How precise should one be when giving probabilities? Is there any value in saying that the probability of an event is 61.357% rather than saying that it’s around 60-ish? Mental work is work, and there is a cost to calculating an estimate with precision. Each additional digit of precision is additional work, usually with very rapidly diminishing returns. Furthermore, there is always going to be a lot of noise in subjective estimates. It doesn’t do you any good to know the fifth decimal place of my estimate when more significant digits than that are being swayed by whether I’m in a good mood that day.
Furthermore, there are situations in which you should expect your estimates to change drastically with only a little additional evidence, but without knowing in which direction. Take the covid-19 lab leak hypothesis for example. There is very little conclusive evidence to be had, so one day you might be swayed in one direction by a paper about raccoon dogs, and the next day you might be swayed in the opposite direction by a Twitter thread about a mahjong room. And subjectively it feels hard to put a precise number on these things because any number you give will change with the wind.

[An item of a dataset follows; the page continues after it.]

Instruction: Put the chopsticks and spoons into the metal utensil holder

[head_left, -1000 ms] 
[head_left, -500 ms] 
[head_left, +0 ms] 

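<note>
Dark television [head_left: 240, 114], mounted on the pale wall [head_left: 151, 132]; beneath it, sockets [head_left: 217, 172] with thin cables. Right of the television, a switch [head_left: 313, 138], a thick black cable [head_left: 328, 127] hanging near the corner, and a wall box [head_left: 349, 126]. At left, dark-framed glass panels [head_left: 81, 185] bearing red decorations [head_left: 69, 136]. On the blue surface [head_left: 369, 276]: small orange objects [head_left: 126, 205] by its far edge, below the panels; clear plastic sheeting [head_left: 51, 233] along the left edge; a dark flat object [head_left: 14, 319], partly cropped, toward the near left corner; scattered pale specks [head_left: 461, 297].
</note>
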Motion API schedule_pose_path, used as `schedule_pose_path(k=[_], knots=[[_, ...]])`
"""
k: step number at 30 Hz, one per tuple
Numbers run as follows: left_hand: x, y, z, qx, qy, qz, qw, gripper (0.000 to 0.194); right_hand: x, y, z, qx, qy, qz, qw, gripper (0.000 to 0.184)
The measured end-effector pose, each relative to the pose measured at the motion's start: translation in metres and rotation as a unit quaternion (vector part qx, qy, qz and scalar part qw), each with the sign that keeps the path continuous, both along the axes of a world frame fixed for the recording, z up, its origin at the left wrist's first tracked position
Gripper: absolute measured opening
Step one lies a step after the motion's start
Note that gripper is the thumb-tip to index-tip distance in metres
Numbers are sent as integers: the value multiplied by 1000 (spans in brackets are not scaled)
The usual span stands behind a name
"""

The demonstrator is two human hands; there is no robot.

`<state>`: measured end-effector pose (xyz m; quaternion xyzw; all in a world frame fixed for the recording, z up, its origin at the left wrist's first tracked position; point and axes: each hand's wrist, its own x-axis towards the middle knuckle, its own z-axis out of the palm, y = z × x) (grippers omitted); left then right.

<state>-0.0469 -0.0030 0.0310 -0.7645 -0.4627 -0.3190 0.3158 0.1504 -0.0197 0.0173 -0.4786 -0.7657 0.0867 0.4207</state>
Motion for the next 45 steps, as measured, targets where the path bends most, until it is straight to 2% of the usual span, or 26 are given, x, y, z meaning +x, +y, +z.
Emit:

And how should we treat situations for which there is no precedent. For example, what’s the probability that there will be an alien invasion tomorrow?
I will argue that you do know something about alien invasions: you know at least that you haven’t yet experienced one. There may be no precedents for alien invasions, but there are many, many precedents for days without alien invasions. So you might use LaPlace’s rule of succession in such a case, with the reckoning that there have so far been around 4.5 billion × 365 days of the Earth’s existence with no alien invasions. You could of course blend that with a model that says that aliens haven’t been seen through our telescopes either, so that might bring your probability down a little. And you might blend that again with a model that says that there’s some non-zero plausibility that some UFO sightings are in fact sightings of aliens, bringing the probability up somewhat. So you do have all sorts of evidence about aliens in one way or another, and you can figure out for yourself what credence you actually put in those different bits of evidence.
It seems to me that there is a fear surrounding using probabilities because those probabilities might be wrong. Probabilities are numbers, and numbers are in the realm of mathematics, which means the realm of correct procedures and right and wrong answers. If you give the wrong number then you will get a bad mark from the teacher. Safer to throw up your hands and say that it’s unknowable.
But there is no teacher standing over you; no one to whom you can plead and whine that you don’t know the answer, and no one who will give you a bad mark except reality itself. Instead, you – yes, you! – can and must think things through for yourself. Probabilities are the tool we have for working sanely with our own ignorance.